É certo que a doutrina liberal implementada, na prática, não é algo imutável e que não comporta melhorias possíveis no arranjo institucional. Tarefas como o aperfeiçoamento do sistema monetário e a prevenção e controle de monopólios, são exemplos claros de caminhos que foram necessários. Mas não apenas esses pontos de aperfeiçoamento legal institucional, mas também a crescente opinião pública de que era necessário o Estado implementar ações de cunho mais positivo, isto é, oferecendo uma prestação de serviços sociais, em face de um ritmo de crescimento econômico que naturalmente se reduziu após um "boom" intenso, foram sendo pontos que não souberam ser adequadamente manejados, abrindo flancos para que ideias antiliberais passassem a circular de forma mais aberta e incisiva nos debates públicos. O sucesso (material) do liberalismo acabou sendo uma fonte de seu declínio, na medida em que frente a tamanho êxito material o homem médio foi se tornando cada vez menos disposto a tolerar desconfortos existentes, que deveriam ser todos solucionados pelo Estado, segundo a narrativa antiliberal que se engendrou. A própria defesa das liberdades, nesse contexto, passou a ser menos enfática, como se as liberdades alcançadas fossem algo definitivo, indestrutível, um trabalho acabado. Porém, o preço da liberdade, bem sabemos, é a sua eterna vigilância.

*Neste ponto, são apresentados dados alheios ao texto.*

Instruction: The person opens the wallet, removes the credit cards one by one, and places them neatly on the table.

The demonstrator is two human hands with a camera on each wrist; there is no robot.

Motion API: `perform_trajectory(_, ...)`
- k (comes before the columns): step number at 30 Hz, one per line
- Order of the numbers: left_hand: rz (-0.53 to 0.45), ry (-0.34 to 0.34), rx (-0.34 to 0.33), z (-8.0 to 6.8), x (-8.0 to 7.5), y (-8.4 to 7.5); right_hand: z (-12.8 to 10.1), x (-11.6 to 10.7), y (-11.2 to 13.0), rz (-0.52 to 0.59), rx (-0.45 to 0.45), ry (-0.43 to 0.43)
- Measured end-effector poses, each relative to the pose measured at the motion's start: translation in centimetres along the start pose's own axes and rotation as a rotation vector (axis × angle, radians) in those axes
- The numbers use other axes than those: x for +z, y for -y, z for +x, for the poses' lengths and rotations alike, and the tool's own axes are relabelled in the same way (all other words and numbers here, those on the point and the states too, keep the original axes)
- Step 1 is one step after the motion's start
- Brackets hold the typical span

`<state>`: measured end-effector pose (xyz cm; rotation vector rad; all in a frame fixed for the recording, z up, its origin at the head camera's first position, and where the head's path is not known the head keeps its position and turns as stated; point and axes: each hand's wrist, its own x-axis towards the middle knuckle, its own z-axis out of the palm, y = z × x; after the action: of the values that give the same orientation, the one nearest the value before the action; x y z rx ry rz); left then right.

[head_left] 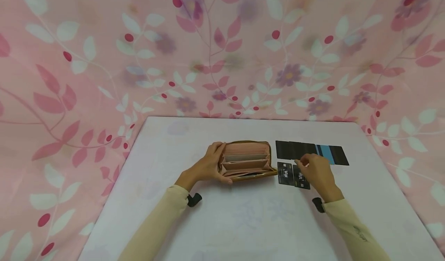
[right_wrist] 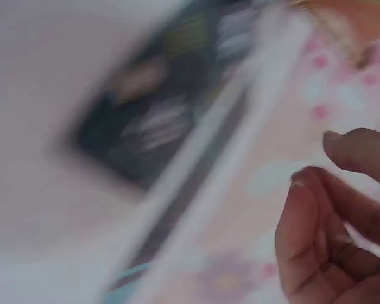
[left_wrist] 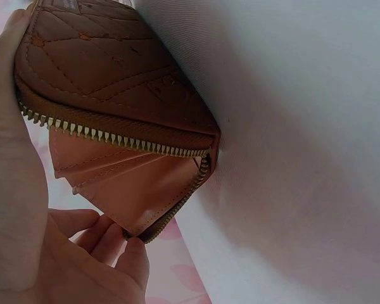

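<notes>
My white table (head_left: 243, 222) carries everything. At its middle lies the open pink zip wallet (head_left: 247, 160), which my left hand (head_left: 208, 168) grips by its left end, fingers curled round the edge. Just right of it, a row of dark cards (head_left: 311, 153), then 2 VIP cards (head_left: 286, 173). My right hand (head_left: 318, 174) hovers over these, fingers loosely curled, holding nothing I can see.

The view is heavily blurred. At the lower right, the right hand (right_wrist: 332, 234) shows its fingers (right_wrist: 310, 218) curled, with nothing plainly between them. Up and to the left of the fingers lies a dark card (right_wrist: 158, 114) with pale, unreadable markings, flat on the bench (right_wrist: 31, 209). A pale edge runs diagonally between card and fingers. Above the fingers, pink flowered cloth (right_wrist: 342, 88) shows.
</notes>
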<state>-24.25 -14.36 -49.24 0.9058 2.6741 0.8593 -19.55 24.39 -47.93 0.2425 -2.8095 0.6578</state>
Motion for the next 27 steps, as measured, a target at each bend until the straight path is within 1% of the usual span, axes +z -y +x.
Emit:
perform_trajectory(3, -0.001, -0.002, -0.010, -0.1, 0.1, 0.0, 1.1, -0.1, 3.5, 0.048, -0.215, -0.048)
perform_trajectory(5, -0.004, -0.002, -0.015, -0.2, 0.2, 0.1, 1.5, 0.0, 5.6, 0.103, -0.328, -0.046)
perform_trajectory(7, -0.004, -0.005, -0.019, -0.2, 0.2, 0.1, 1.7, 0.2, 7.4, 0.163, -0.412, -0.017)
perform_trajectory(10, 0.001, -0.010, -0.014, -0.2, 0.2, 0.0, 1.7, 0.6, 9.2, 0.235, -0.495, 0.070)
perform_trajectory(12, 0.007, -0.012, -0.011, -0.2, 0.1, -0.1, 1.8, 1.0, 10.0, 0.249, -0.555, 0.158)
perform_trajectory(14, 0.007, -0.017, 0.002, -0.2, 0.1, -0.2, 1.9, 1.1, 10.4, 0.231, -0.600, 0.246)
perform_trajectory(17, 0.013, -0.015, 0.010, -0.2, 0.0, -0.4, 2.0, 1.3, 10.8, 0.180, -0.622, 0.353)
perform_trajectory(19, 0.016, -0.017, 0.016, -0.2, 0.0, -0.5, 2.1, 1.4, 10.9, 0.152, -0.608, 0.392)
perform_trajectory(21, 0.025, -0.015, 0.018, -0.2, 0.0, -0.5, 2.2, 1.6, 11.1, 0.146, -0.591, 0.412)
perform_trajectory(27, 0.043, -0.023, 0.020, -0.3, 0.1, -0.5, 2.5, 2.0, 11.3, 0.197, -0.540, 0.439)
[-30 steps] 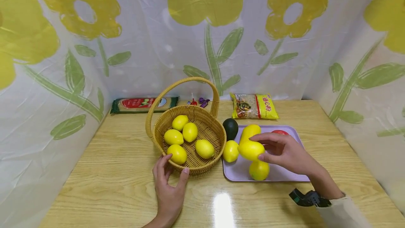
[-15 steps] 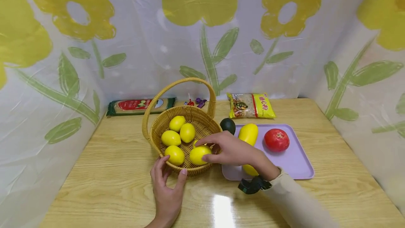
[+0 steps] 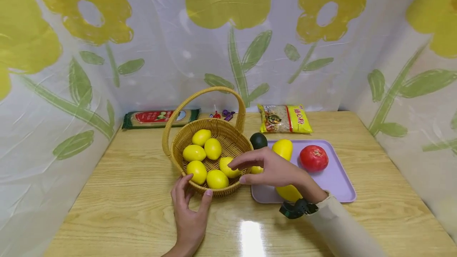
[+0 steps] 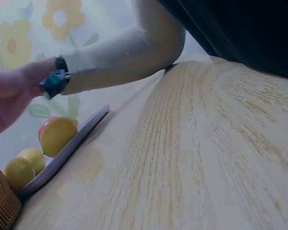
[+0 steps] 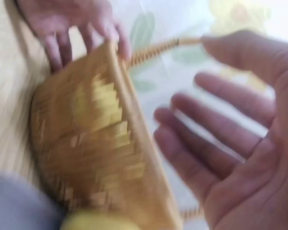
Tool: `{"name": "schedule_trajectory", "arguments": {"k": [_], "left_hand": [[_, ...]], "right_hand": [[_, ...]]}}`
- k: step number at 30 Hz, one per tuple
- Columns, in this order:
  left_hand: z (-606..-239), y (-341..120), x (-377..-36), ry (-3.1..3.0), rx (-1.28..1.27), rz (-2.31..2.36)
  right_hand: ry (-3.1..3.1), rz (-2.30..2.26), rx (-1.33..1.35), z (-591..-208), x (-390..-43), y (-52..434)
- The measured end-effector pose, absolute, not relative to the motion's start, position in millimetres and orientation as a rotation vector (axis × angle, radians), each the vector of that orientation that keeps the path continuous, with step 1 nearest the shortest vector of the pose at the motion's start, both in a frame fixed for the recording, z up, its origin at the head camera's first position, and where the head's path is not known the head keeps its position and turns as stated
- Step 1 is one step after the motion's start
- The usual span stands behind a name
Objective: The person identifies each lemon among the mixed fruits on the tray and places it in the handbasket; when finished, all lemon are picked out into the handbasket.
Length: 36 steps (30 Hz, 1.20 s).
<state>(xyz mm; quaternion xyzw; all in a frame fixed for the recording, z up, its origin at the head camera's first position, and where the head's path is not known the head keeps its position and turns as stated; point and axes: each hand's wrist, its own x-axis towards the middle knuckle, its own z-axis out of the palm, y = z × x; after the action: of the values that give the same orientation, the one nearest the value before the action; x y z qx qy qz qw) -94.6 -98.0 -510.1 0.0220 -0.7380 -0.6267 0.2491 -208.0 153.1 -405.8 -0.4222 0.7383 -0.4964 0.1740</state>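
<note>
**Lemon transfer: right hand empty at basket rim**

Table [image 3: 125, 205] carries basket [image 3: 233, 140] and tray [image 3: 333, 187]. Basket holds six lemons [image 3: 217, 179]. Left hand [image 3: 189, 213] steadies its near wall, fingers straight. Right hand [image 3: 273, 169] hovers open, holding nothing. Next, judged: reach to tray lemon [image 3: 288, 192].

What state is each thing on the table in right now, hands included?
Basket: upright, holding six lemons.
Left hand: fingers touching the basket's near wall.
Right hand: open and empty, beside the basket rim.
Tray: flat on the table, holding a tomato and yellow fruit.
Tomato: whole, resting on the tray.
Avocado: whole, at the tray's far left corner.
Two food packets: sealed, lying flat by the wall.
</note>
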Motion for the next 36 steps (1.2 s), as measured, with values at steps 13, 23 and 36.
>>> {"name": "schedule_trajectory", "arguments": {"k": [13,23,36], "left_hand": [[-509,-97,-94,-2.025,0.062,-1.694],[-507,-97,-94,-2.034,0.07,-1.68],[-507,-97,-93,-2.03,0.082,-1.69]], "right_hand": [[2.358,-1.336,-0.887,-442,-186,276],[2.422,-1.385,-0.743,-458,-166,318],[2.425,-1.337,-0.717,-465,-169,298]]}}
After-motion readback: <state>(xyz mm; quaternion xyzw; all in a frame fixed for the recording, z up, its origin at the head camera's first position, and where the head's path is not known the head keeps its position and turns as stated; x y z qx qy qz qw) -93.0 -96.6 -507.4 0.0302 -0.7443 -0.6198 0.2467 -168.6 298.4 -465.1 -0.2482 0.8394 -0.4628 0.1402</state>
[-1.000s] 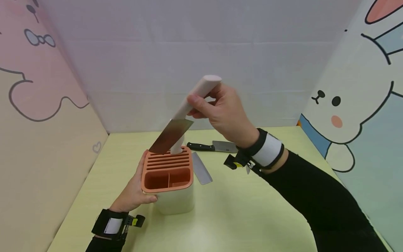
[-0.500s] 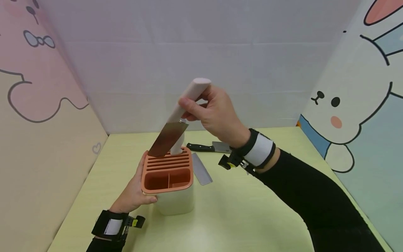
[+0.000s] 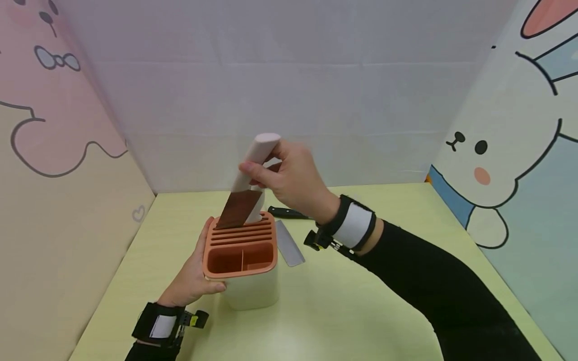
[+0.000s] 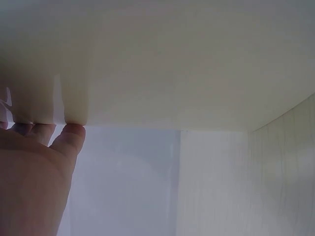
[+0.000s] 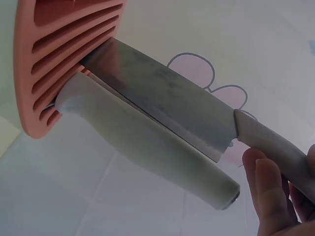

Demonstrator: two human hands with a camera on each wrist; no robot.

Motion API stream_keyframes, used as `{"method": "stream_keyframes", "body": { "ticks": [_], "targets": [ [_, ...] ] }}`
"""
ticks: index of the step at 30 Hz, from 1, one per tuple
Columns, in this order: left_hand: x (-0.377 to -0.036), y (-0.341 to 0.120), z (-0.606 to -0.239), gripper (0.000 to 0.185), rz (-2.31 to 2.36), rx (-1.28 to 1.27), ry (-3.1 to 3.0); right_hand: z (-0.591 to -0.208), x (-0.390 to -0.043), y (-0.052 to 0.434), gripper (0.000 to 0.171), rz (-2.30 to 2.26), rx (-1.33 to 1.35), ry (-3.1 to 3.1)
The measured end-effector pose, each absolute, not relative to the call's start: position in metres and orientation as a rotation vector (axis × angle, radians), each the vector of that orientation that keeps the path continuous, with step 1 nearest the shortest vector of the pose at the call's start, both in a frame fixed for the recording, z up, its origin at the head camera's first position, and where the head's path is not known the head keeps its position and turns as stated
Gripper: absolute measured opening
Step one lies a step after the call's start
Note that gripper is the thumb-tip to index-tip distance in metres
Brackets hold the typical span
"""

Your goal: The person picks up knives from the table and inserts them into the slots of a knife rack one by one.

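Note:
A cream knife block (image 3: 253,288) with an orange slotted top (image 3: 241,240) stands on the yellow-green table. My left hand (image 3: 194,273) grips its left side; in the left wrist view my fingers (image 4: 69,140) press the block's cream wall (image 4: 162,59). My right hand (image 3: 289,178) holds the pale handle of a knife (image 3: 255,158). Its blade (image 3: 237,208) is tilted with the tip in a rear slot. In the right wrist view the blade (image 5: 162,105) enters the orange top (image 5: 64,54) beside another pale handle (image 5: 147,147) that stands in the block.
A loose silver blade (image 3: 289,243) lies on the table just right of the block. Behind it lies a black-handled knife (image 3: 284,212), partly hidden by my right wrist. Cartoon-printed panels wall in the table on the left, back and right.
My right hand has lowered the knife down and to the left, and the blade tip has gone from above the block into a rear slot. The left hand has kept its hold.

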State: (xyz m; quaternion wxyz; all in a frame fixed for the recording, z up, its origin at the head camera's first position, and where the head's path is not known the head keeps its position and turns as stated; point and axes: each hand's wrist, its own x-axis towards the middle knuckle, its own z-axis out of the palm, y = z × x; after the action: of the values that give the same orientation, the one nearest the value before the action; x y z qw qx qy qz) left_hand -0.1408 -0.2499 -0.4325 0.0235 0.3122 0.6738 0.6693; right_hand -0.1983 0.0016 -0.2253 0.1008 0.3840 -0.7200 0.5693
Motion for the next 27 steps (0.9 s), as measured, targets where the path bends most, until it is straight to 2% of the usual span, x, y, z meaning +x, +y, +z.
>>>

A impaciência em face do progresso menos veloz da política liberal e o estado de ideias então suscitado, fez com que os princípios do liberalismo fossem aos poucos abandonados. A ideia de engendrar uma reestruturação da sociedade, de efetivamente descartar o modelo liberal e substitui-lo inteiramente por outro, começou a crescer na sociedade. O efeito acumulado desse declínio foi danoso e o pilar do mecanismo de mercado, impessoal, livre, foi sendo substituído paulatinamente por ideias de "condução coletiva das forças sociais", de planejamento econômico e social. O regime liberal inglês e sua base intelectual, que atingiu seu ápice por volta de 1870, com grande expansão para o leste da europa, foi perdendo espaço para a Alemanha, que passou a ser uma referência exportadora de ideias destinadas a como se estruturar e governar a sociedade. Hegel, Marx, Manheim, Schmoller, dentre outros, propagaram suas teses de caráter socialista e instituições alemãs passaram a ser imitadas. Embora o berço das ideias socialistas não seja única e exclusivamente germânico, foi ali onde houve impulso no florescimento intelectual do movimento e na aplicação de práticas econômicas, sociais e políticas, tendo o partido socialista alemão alcançado relevância na cena política nacional e virado referência para outros partidos na europa.

O caminho da servidão

Não foi apenas o progresso material germânico que credenciou, aos olhos de muitos, a ideia de que o modelo socialista poderia ser o caminho. Tal ideia foi também impulsionada pelo prestígio que cientistas e intelectuais germânicos alcançaram nos séculos XIX e XX. E na Alemanha era cada vez maior o desprezo pelos ideais do Ocidente e pouco a pouco se estabeleceu uma narrativa de que o liberalismo era basicamente um pretexto para justificar interesses egoístas, que o livre comércio era um mecanismo para defender interesses ingleses e que, assim, o modelo inglês e seu legado de ideias eram ultrapassados, injustificáveis e vergonhosos.